Part 3: Common Knee Conditions Treated By Physical Therapists

The knee is the next region of the body we’re going to examine, as it ranks up there with the back, neck, and shoulder as a hot spot for musculoskeletal pain. Knee pain is especially common in athletes of sports that involve lots of cutting motions and is the leading cause of disability in older adults. But sports and advanced age are far from the only factors that can increase the risk for knee problems.

The knee is the largest and one of the most complex joints in the body, and its complexity is one of the main reasons it’s so vulnerable to injury. The frequency with which it’s used also plays a significant role. The knee is a hinge joint that’s responsible for bearing weight and allowing the leg to extend and bend back and forth with minimal side–to–side motion. It primarily joins the thighbone (femur) to the shinbone (tibia), but also includes the kneecap (patella) and other lower leg bone (fibula). The patella is a small, triangle–shaped bone that sits in the front of the knee within the quadriceps muscle, and it’s lined with the thickest layer of cartilage in the body because of the massive forces it takes on.
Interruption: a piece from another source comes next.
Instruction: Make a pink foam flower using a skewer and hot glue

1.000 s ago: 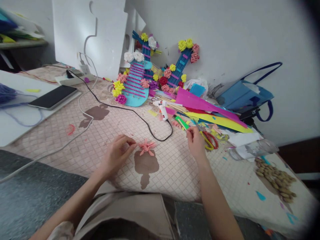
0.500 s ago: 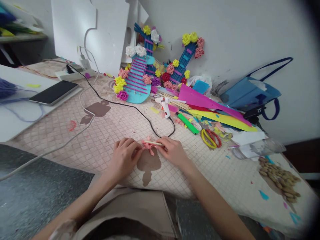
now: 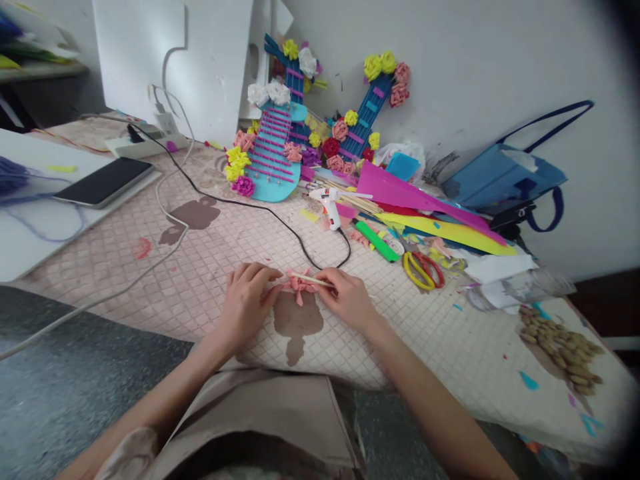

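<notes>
Between my two hands, over the tablecloth, is a small pink paper flower (image 3: 300,287) with strips sticking out. My left hand (image 3: 249,293) is closed, thumb and fingers pinching the flower's pale left end. A thin wooden stick (image 3: 311,279) lies across the top of the flower, and the fingers of my right hand (image 3: 346,298) are closed on its right end. Beyond my hands a white glue gun (image 3: 329,208) rests on the table, its black cord looping close to my right hand.
Scissors (image 3: 423,270) and a green cutter (image 3: 377,241) lie right of the glue gun. Behind are coloured sheets (image 3: 415,203) and flower-trimmed craft pieces (image 3: 273,157). A phone (image 3: 105,182) is at left, a grey cable (image 3: 125,293) crosses the table, and shelled nuts (image 3: 560,350) lie at right.
My left hand has drawn slightly left, and a pale end of the pink flower now shows at its fingertips. My right hand still holds the stick. The view has shifted a little.
</notes>
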Tool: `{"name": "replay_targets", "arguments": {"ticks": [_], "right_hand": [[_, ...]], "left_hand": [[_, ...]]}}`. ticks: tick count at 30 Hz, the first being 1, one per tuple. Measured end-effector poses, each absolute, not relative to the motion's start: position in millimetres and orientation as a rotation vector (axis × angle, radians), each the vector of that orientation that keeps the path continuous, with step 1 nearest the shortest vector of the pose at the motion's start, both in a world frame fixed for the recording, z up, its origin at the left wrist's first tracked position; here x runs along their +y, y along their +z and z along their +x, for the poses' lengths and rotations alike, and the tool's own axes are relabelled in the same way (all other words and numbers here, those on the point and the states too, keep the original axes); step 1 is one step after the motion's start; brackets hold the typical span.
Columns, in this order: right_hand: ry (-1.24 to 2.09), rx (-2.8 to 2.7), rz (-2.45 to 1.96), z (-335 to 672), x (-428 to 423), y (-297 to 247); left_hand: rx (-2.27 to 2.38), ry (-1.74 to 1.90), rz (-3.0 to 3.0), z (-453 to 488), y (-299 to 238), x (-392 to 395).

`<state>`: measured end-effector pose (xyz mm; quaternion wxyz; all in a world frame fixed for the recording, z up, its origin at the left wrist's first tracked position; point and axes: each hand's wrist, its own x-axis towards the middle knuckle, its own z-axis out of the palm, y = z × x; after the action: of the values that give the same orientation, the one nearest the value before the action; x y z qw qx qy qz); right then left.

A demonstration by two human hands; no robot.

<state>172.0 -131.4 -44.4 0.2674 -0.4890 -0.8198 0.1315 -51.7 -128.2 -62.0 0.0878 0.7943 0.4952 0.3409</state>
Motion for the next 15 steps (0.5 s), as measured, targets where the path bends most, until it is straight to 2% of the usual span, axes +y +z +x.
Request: {"name": "replay_targets", "arguments": {"ticks": [5, 11, 15], "right_hand": [[0.311, -2.119, -1.378, 176.9, -131.2, -42.2], [0.315, -2.088, -1.409, 178.7, -130.9, -44.1], [0.345, -2.068, -1.392, 178.5, -131.3, -43.5]], "left_hand": [[1.366, 1.253, 2.437, -46.5, -57.2, -142.5], [1.503, 0.932, 2.513, -25.6, -53.8, -158.0], [1.628, 0.858, 2.542, -23.6, -55.4, -156.1]]}}
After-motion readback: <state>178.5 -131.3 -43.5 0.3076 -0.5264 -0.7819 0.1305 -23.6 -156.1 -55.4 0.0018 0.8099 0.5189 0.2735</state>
Knee pain is the leading cause of disability in adults aged 65 years and older—with knee osteoarthritis being responsible in most of these cases—while various tears are more likely to occur in active individuals. Here’s a look at some of the most common conditions that physical therapists treat:

  • Knee osteoarthritis: an extremely common disorder in which the cartilage on the ends of bones in the knee gradually wears away, which reduces its ability to absorb shock and increases the chances that bones will contact one another; usually leads to pain, stiffness, and swelling that makes it difficult to walk and move the knees normally

  • ACL tear: the anterior cruciate ligament (ACL), which helps stabilize the upper leg bone to the knee, can be damaged or torn when an athlete suddenly cuts or changes direction; ACL tears are most often seen in football, basketball, and soccer, and sideline athletes for extended periods of time

  • Meniscus tear: tears of the meniscus, a tough piece of cartilage that absorbs shock and stabilizes the knee, typically occur from twisting or turning too quickly on a bent knee, often when the foot is planted on the ground; degenerative meniscus tears may also occur in older adults; symptoms include pain, swelling, and difficulty extending the knee

  • Patellofemoral pain syndrome: sometimes referred to as “runner’s knee,” this overuse injury results from repetitive movement of the kneecap against the thighbone, which can damage the tissue under the patella; as the name suggests, runner’s knee is most common in runners and other athletes

For knee pain that doesn’t improve with at–home exercises, see a physical therapist

If you find yourself dealing with knee pain, either from a traumatic incident or due to sustained damage over time, one of the first steps you can take is to try managing it on your own at home with some targeted exercises. These include stretching exercises like the quadriceps stretch, hamstring stretch, calf stretch, and knee range of motion exercise, and strengthening exercises like the wall sit, bridge exercise, single–leg heel raise, and partial lunge. If these exercises fail to produce notable improvements, the next step is to see a physical therapist, and preferably sooner rather than later.

Physical therapists frequently see patients with all types of knee–related conditions and are adept at creating personalized treatment plans based on the patient’s condition, abilities, and goals. A typical treatment program for knee pain will include the following:

  • Strengthening exercises to build back up the weakened muscles of the leg

  • Stretching and range of motion exercises to increase flexibility and regain normal mobility

  • Plyometrics, or jump training (especially for patients recovering from ACL tears)

  • Recommendations on how to modify activities to minimize the risk for future injuries

  • Exercises to improve body awareness, balance, and neuromuscular control, which is the body’s ability to stay strong and stable during all movements

  • Activity–specific training for athletes and active individuals

Research has shown that physical therapy can significantly improve patient outcomes and help them avoid knee surgery in certain cases. There is an abundance of evidence on physical therapy for meniscus injuries, including a powerful study called a randomized clinical trial, which found that physical therapy led to similar improvements in physical function when compared to surgery for patients with meniscus tears. Furthermore, a follow–up analysis of this trial showed that physical therapy is more cost–effective than surgery for meniscus tears, while a separate review of 6 studies found that although surgery led to some initial advantages over exercise therapy, there were no differences between groups 12 months later. A systematic review and meta–analysis of 14 studies also found that manual therapy, an important component of most knee treatment programs, is likely to be effective and safe for improving pain, stiffness, and physical function in patients with knee osteoarthritis.